Problem details
Go through the entries below and return every line that contains "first".
══ Data for this task
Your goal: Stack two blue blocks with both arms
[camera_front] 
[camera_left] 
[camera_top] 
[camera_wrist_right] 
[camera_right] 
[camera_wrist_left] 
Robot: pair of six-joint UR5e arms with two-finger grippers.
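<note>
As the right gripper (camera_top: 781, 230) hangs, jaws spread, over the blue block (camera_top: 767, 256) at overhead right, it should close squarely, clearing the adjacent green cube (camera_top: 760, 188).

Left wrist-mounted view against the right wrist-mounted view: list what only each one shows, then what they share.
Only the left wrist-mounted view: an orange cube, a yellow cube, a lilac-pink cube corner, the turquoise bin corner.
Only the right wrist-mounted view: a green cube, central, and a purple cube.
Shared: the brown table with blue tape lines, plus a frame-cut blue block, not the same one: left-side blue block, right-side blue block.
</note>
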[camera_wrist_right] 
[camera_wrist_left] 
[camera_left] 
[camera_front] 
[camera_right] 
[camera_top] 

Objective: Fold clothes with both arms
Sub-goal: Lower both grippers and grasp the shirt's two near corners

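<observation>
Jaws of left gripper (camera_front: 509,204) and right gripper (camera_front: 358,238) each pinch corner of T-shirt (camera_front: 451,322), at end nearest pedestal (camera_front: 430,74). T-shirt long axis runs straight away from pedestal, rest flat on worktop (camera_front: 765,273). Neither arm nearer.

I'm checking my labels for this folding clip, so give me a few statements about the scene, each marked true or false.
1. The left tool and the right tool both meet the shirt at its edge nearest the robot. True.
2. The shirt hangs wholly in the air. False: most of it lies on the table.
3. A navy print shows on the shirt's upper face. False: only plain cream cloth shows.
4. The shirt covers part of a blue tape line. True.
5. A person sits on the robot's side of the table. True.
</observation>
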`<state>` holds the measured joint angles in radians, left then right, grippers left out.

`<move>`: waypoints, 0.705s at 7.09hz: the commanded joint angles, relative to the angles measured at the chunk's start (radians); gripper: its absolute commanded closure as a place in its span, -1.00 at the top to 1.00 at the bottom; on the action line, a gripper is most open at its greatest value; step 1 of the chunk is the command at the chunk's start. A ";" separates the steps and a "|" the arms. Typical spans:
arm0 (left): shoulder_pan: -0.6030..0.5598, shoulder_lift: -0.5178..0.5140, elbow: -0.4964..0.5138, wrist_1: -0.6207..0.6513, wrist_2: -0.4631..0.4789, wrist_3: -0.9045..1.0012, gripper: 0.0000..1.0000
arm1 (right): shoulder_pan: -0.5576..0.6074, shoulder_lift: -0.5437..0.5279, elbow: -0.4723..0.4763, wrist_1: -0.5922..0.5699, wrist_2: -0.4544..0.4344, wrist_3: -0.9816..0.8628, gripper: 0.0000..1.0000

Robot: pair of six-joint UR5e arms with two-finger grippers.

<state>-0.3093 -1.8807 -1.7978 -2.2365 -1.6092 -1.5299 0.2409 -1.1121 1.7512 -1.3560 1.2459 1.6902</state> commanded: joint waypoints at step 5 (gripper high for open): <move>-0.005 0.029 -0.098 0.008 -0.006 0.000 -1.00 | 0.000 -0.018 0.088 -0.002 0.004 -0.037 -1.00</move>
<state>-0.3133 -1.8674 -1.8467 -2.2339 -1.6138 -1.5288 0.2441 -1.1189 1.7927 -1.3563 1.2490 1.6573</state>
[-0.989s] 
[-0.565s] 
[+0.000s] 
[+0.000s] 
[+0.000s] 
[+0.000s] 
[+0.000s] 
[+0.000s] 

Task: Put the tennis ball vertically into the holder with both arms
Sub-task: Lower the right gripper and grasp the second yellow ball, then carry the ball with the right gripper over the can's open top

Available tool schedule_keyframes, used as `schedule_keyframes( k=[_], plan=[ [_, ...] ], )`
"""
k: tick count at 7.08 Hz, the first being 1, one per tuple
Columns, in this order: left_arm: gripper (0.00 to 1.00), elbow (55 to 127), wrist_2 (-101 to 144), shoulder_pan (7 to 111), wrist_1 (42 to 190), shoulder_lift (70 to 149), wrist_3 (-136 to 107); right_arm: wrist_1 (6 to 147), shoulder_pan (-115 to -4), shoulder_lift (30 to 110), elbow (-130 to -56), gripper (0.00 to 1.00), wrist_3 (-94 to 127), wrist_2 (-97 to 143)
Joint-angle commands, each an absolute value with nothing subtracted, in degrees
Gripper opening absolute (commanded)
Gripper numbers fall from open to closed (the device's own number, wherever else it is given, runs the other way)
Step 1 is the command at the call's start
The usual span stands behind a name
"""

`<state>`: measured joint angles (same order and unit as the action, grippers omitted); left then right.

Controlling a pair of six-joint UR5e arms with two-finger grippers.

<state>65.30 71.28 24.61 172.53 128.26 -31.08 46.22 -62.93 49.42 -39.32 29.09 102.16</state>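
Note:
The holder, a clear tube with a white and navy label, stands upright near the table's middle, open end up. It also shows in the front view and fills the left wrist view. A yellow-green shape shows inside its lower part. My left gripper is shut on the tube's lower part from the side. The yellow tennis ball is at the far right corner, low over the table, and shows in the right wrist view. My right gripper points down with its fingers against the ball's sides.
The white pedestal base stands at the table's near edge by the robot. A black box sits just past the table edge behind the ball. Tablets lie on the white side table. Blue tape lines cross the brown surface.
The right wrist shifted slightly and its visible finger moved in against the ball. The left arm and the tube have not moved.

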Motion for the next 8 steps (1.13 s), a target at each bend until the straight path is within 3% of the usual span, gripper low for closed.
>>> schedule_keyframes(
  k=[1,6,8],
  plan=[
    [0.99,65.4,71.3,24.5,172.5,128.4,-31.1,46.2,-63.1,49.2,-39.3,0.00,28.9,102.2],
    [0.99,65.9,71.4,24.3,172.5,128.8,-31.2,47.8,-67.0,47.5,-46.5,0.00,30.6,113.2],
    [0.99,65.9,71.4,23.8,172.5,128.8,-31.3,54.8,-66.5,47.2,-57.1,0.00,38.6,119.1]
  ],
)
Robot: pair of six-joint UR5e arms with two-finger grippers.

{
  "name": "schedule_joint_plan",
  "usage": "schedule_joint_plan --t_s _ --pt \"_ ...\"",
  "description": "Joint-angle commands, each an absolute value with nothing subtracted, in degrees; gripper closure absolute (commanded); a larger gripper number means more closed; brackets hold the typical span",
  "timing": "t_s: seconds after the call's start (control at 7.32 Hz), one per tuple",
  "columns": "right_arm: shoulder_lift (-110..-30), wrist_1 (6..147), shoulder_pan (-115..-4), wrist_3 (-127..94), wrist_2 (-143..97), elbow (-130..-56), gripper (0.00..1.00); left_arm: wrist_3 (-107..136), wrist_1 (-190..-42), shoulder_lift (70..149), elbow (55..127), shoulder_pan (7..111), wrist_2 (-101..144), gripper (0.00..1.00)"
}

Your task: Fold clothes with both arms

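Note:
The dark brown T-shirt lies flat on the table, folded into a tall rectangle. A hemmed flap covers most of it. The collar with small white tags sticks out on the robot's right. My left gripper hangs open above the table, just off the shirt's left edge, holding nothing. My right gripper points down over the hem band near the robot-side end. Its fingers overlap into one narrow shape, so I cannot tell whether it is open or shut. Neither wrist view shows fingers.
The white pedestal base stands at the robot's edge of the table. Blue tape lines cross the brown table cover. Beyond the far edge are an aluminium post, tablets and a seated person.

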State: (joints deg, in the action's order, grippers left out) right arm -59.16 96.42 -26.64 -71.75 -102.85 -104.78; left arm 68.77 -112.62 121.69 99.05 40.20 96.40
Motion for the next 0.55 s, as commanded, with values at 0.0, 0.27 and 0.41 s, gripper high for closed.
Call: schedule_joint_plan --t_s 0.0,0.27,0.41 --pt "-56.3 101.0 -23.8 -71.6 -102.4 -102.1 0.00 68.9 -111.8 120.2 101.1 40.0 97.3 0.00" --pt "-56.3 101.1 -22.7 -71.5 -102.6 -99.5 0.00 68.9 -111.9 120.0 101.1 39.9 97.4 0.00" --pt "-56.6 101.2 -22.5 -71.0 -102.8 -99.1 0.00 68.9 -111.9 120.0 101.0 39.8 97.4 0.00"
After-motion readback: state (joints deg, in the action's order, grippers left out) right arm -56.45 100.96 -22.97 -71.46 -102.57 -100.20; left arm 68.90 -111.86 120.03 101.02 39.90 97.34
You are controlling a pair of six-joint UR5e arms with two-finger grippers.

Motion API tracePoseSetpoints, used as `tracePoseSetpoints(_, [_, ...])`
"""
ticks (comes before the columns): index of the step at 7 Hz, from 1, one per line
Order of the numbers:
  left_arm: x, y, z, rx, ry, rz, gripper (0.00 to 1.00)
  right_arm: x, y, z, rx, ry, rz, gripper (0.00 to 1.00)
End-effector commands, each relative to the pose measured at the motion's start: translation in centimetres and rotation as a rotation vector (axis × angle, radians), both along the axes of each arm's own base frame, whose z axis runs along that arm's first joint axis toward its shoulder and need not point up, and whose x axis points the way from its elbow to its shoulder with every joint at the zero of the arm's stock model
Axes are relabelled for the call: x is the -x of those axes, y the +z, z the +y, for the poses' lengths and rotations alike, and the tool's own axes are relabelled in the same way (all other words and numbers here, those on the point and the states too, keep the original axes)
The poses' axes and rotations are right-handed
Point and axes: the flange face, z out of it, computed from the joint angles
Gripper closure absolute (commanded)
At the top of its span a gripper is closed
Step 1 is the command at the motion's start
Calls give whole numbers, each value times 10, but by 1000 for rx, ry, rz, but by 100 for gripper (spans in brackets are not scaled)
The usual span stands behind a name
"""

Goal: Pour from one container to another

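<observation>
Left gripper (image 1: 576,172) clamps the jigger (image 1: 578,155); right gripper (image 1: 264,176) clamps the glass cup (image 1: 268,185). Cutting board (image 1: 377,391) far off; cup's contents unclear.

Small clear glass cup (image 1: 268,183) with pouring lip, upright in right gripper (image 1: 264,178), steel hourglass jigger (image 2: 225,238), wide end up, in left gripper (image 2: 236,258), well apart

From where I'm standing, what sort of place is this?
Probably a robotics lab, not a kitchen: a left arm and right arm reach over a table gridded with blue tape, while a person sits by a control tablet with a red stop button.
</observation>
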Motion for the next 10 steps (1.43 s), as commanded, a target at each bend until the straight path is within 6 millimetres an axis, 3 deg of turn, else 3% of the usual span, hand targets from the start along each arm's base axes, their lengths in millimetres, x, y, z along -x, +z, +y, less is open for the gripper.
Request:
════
Answer to this exercise
k: tick count at 7.08 Hz, the first being 1, one per tuple
End-effector commands, each relative to the pose measured at the motion's start: translation in centimetres and rotation as a rotation vector (axis × angle, radians), both along the axes of each arm's own base frame, whose z axis runs along that arm's first joint axis toward its shoulder and need not point up, and whose x axis points the way from its elbow to its shoulder with every joint at the zero of the arm's stock model

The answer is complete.